BJ laughed at some memory from long ago, Margaret chuckling along with him, as if knowing what he was talking about. At least outwardly, BJ was practically recovered from most of the ordeals from overseas (even from being accused of murder along with her), but Margaret could not tell. She could not tell what was going on anymore, especially since she was always in the dark. She was without a clue as to who and what had happened in that place so long ago that she had nearly forgotten what it was like to be a prisoner and accused when you were innocent. Yes, it was good to have that, but the uncertainly still plagued her. She needed her search to end.

With the suggestion from BJ in mind though, Margaret made her next call as soon as she disconnected with the blonde surgeon. After waiting patiently for twenty minutes while operator after operator dispatched her call to the other side of the country (and to one town without much civilization), she finally reached the end of the line. Unfortunately for her though, she had also reached Hawkeye's father, who sounded so much like his son that she almost called him by the wrong name. Immediately after identifying himself as Pierce Senior though, Margaret talked amicably with Daniel Pierce for a few minutes when she realized what had happened, telling him who she was and expressing some concern over Hawkeye. When she received no more intimate information from him as well except that Hawkeye was "the usual" sulking self, she asked that Hawkeye call her back, giving him a number to reach her at. She warned that it might change soon, but that she'd call when it did.

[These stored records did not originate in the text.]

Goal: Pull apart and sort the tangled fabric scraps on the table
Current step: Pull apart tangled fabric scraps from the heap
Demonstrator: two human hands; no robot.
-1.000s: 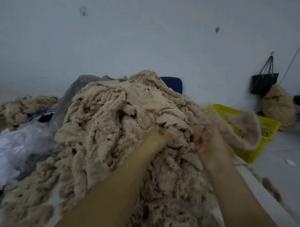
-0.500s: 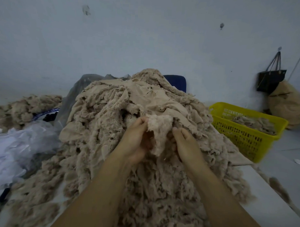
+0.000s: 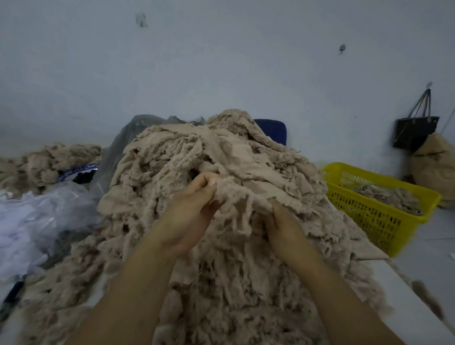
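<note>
Both forearms reach over the white table [image 3: 412, 315]; the left hand [image 3: 191, 212] pinches a frayed beige scrap [image 3: 236, 198] between curled fingers and thumb; the right hand [image 3: 284, 226] clamps the scrap's other edge with its thumb, its fingers hidden under the cloth; the scrap lies on the front of the big pile [image 3: 222, 151] covering the table; right of it a yellow basket [image 3: 379, 221] holds more scraps; plastic bags [image 3: 26, 217] lie left; behind, a black bag [image 3: 413, 132] hangs on the wall.

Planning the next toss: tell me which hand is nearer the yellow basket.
Right. The right hand grips the clump on the side toward the yellow basket; the left hand pinches it farther away.
</note>
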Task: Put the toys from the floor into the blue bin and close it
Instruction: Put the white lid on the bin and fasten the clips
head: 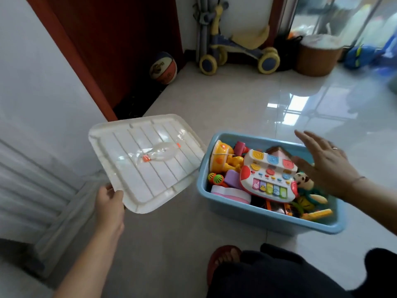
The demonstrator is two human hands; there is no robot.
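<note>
The blue bin [253,214] stands on the tiled floor, uncovered and full of toys. On top lies a white toy keyboard [269,177] with coloured keys, beside a yellow drum toy [221,155] and a small doll [305,181]. My left hand [110,201] grips the near corner of the translucent white lid [146,160], held tilted above the floor to the left of the bin. My right hand [324,166] hovers over the bin's right side, fingers spread, holding nothing.
A white radiator [32,190] lines the wall at left. A basketball [163,67] rests by the red door. A yellow and blue ride-on toy [238,50] and a brown basket [318,57] stand at the back. My knee and sandalled foot [223,261] are near the bin's front.
</note>
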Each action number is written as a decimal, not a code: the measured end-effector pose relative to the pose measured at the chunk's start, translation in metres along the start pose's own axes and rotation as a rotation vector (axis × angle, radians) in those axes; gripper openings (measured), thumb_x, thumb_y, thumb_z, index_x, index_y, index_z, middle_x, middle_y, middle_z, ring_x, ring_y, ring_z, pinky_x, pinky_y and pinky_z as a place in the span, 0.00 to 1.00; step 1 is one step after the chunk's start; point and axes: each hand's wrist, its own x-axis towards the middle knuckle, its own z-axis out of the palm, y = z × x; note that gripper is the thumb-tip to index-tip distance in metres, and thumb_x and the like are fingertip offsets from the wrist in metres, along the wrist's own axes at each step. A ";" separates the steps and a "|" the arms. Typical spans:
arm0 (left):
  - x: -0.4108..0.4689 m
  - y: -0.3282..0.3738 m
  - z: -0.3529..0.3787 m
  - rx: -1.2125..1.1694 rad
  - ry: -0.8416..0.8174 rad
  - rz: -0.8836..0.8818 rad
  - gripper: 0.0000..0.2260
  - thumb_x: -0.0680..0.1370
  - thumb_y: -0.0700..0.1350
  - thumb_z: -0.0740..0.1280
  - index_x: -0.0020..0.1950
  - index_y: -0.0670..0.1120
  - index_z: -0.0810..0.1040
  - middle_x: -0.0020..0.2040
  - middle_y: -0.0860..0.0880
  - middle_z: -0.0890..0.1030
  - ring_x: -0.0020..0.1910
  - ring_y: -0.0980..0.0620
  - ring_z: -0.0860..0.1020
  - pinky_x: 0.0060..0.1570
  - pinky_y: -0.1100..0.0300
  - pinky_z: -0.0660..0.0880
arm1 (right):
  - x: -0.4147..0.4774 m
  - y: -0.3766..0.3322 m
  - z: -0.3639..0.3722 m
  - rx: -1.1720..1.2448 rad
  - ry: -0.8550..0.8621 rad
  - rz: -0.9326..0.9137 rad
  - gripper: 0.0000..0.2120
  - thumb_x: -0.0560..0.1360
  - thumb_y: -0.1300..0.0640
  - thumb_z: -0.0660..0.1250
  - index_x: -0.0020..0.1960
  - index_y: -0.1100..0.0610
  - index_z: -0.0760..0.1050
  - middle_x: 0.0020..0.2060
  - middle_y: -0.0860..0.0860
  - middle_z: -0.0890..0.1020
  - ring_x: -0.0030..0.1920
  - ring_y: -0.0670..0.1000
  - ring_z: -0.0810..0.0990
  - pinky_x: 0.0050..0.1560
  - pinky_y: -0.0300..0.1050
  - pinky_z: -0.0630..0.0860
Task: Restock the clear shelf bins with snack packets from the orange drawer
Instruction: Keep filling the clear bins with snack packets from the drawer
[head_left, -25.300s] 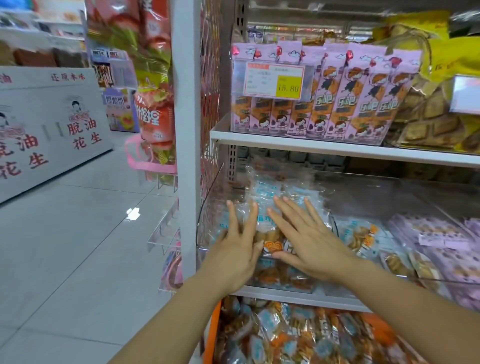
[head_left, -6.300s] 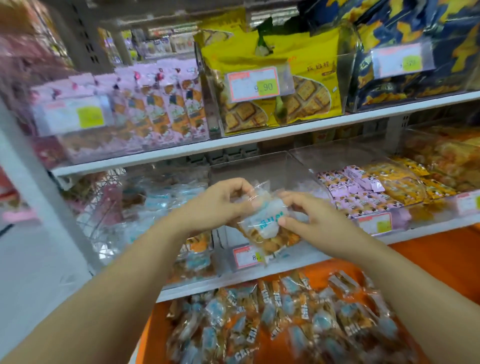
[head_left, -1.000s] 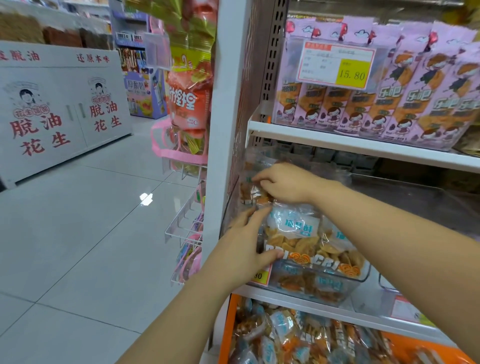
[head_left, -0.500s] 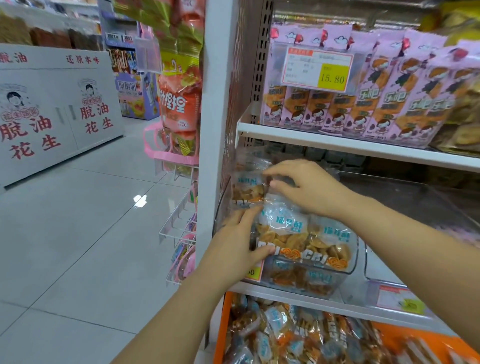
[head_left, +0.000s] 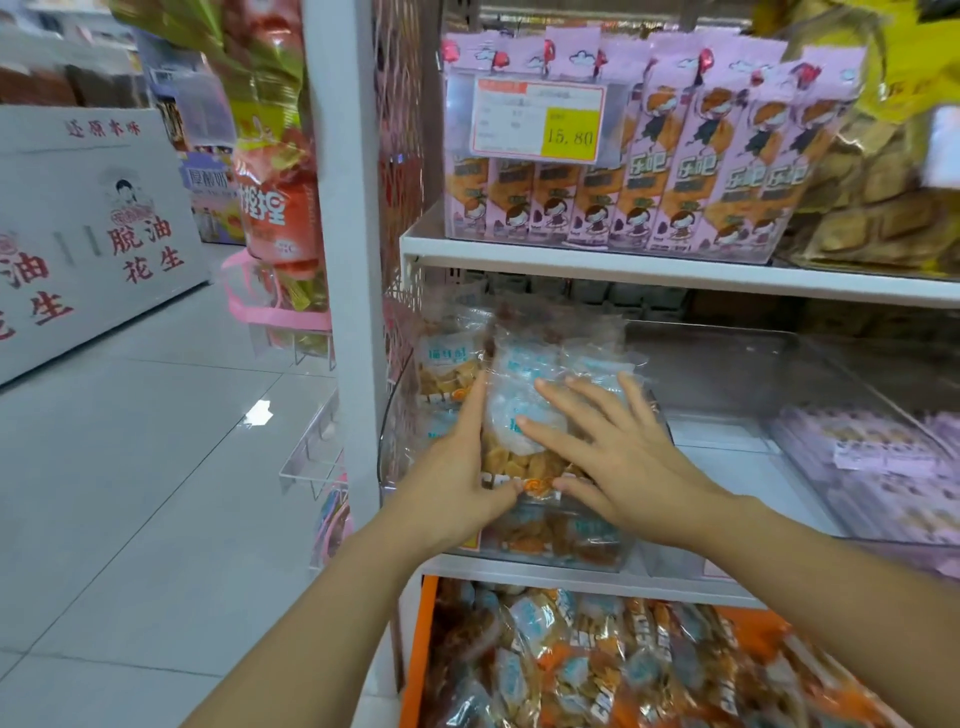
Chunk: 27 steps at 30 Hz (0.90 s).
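Observation:
A clear shelf bin at the left end of the middle shelf is packed with clear snack packets that have pale blue labels and golden pieces inside. My left hand lies flat against the left side of the front packets, thumb across their lower edge. My right hand rests on their front with fingers spread. Neither hand closes around a packet. Below the shelf, the orange drawer stands pulled out, full of several more of the same packets.
A second clear bin sits to the right, then one with pink packets. Pink boxes with a price tag fill the upper shelf. A white upright post and hanging bags border the tiled aisle.
My right hand has come down from the back packets and now lies spread flat on the front ones. My left hand has slid up along their left side.

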 end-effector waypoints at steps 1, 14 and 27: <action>0.001 -0.001 0.002 0.021 0.001 -0.003 0.47 0.76 0.50 0.68 0.74 0.62 0.29 0.63 0.43 0.76 0.54 0.47 0.79 0.55 0.47 0.76 | 0.001 0.001 0.002 -0.026 -0.013 -0.011 0.32 0.72 0.44 0.66 0.73 0.46 0.59 0.74 0.54 0.62 0.71 0.59 0.62 0.67 0.70 0.59; -0.015 -0.001 -0.005 0.005 0.114 0.033 0.48 0.74 0.51 0.72 0.76 0.61 0.35 0.77 0.54 0.57 0.61 0.56 0.73 0.56 0.62 0.68 | -0.031 -0.005 -0.034 0.134 0.114 0.041 0.21 0.77 0.50 0.60 0.69 0.50 0.66 0.73 0.57 0.63 0.71 0.58 0.63 0.71 0.58 0.61; -0.017 -0.002 0.012 0.364 0.167 0.135 0.28 0.80 0.42 0.63 0.75 0.62 0.58 0.78 0.54 0.41 0.49 0.53 0.78 0.45 0.57 0.77 | -0.074 -0.014 -0.003 0.009 -0.010 0.118 0.19 0.70 0.54 0.73 0.61 0.52 0.78 0.68 0.55 0.72 0.68 0.54 0.70 0.71 0.49 0.55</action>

There had been no answering calls. Hawkeye was as silent as a grave.

For over a year after that call, Margaret peppered Crabapple Cove with her calls occasionally when she moved, always getting Daniel Pierce on the other end. She asked the same questions gently, never seeming like she was stalking Hawkeye and always expressing her care and concern, and let go of the call when nothing came of it. She heard Hawkeye in the background a few times, but always just coming back from working. She did not want to seem eager then too, only saying that she'll try again later, when he was more refreshed and not tired of seeing his patents all day.

Later, to Margaret's mind of course, would have been months, days in which filled her life with work and a shadow in her mind, one that made her think. In those months though, she thought long and hard about her feelings for Hawkeye. Especially when she was eying her discharge with some happiness was she always thinking of that dark-haired surgeon who always shouted out a joke or two, complaining about food and regulations and even performing what was considered a miracle. She thought back to when she was with others, Frank Burns and Donald Penobscott above all, and snorted sarcastically as she did, mocking herself for putting her life in their hands. Even without Hawkeye's commitment issues, there was a chance that they could have a shot on what seemed to be a growing flame inside each of them. That was better than a married weasel and a cheating ex-husband.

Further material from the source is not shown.